How To Write a Blog Post Outline (A Proven Framework + Best Practices)

It’s no secret that many people hate writing.

For some, it brings up painful memories of being graded on essays in school. Others don’t know where to start.

And with the sea of content on the internet, it feels like every topic has been covered.

Yet, some of the best writers never went to college and became blogging moguls like Matt Giovanisci.

One of the most effective ways to get started with writing (or improve your writing skills) is to learn how to write a blog post outline.


Because an outline is a road map for your article.

It keeps you focused on what you want to say and ensures you don’t veer off into unrelated tangents. An outline also helps you organise your thoughts and structure your article in a way that is easy for your reader to follow.

In this guide, you’ll learn:

  • Why outlining is critical to creating consistently great content
  • How to write a blog post outline in five steps
  • Seven tips to take your outlines to the next level

So, whether you’re a total beginner or a seasoned pro, there’s something here for you. Let’s start with the “why.”

Why outlining blog posts is essential to creating top-notch content

It may seem obvious, but f you’re serious about writing exceptional blog posts, you must learn how to write a detailed outline. Below are six reasons you need to get skilled at outlining today.

Reason #1 – Overcome your writer’s block

You’ve likely experienced that dreaded moment of staring at a blank screen, wondering what in the world you’re supposed to say. It can be frustrating and discouraging—tempting to give up and do something else.

The best way to overcome writer’s block is to thoroughly outline your blog posts before you start writing.

Outlining and writing are two different thinking modes:

  • Outlining is about brainstorming, structuring, and organising.
  • Writing is about making everything coherent and engaging.

There isn’t as much friction to start outlining compared to writing because there’s less pressure to string sentences together in a way that reads well.

In the ideation phase, sometimes my outlines are so detailed that I pretty much write my first draft without realising it. The outline frees up capacity so I can get more creative with my draft. This takes a lot of the pressure off and makes the writing process much smoother and more enjoyable.

Reason #2 – Integrate SEO from the beginning

If you’re a blogger, you know how important it is to rank at the top of Google search results. Outlining your posts allows you to include all the SEO elements with each article.

By outlining, you can make sure you match the searcher’s intent, add relevant keywords, and understand what types of articles are already ranking.

It can be tempting to start writing and worry about optimisation later, but it’ll lead to lower-quality content.

When you outline with SEO in mind, you’re more likely to produce natural-sounding writing that will meet the search demand of the topic.

Reason #3 – Meeting your client’s needs

Say you’ve decided to become a freelance writer. You get your first gig, and your client assigns your first topic. You know the subject well, so you jump in and eagerly whip up a draft.

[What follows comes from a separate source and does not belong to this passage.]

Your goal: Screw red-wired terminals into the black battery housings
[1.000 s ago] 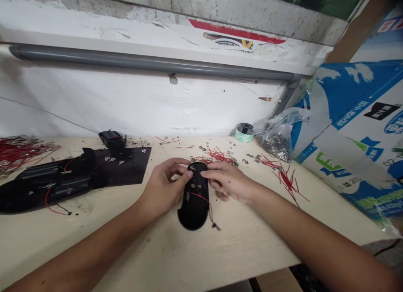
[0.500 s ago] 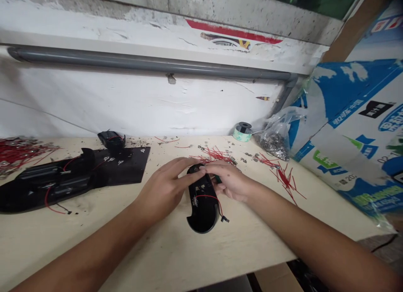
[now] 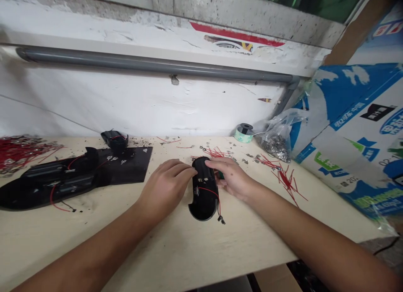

Your client likes what you’ve written, but it doesn’t have all the information they wanted in the post. Perhaps you didn’t mention their service as much as they hoped, or you missed an entire section.

Now you dance, going back and forth until you’re client is satisfied with the article. Many hours could’ve been saved with an outline.

When you’re clear on what your client wants from the start, it’s much easier to produce quality work that meets their needs. Outlines keep everyone on the same page and headed in the right direction.

Have your client sign off on your outline before you start writing. This gives them a chance to provide feedback and ensure that you understand their vision.

It also gives you confidence as a writer, knowing they’ll likely be limited revisions—saving you time and budget to turn over more projects.

Reason #4 – Saves research time

When starting with a blank page, it’s hard to know where to focus your research. Do you need primary sources? What about statistics? How far should you go?

By outlining the main points in your post, you can quickly weed out irrelevant information and focus your search on finding the most pertinent and reliable sources.

In addition, an outline can help you to spot holes in your argument and flesh out your ideas before you start writing.

For example, if you’re writing a buyer’s guide about sustainable backpacks, you may need to contact the manufacturers to understand their supply chain better.  You can send off the emails immediately, so you get responses back in time for when you start drafting your article—saving you precious time.

Reason #5 – Helps to train and outsource content writing

When you have an editorial calendar with well-defined outlines for each post, it’s much easier to train a writer on your process. This procedure can be a lifesaver when trying to scale your business and free up your time.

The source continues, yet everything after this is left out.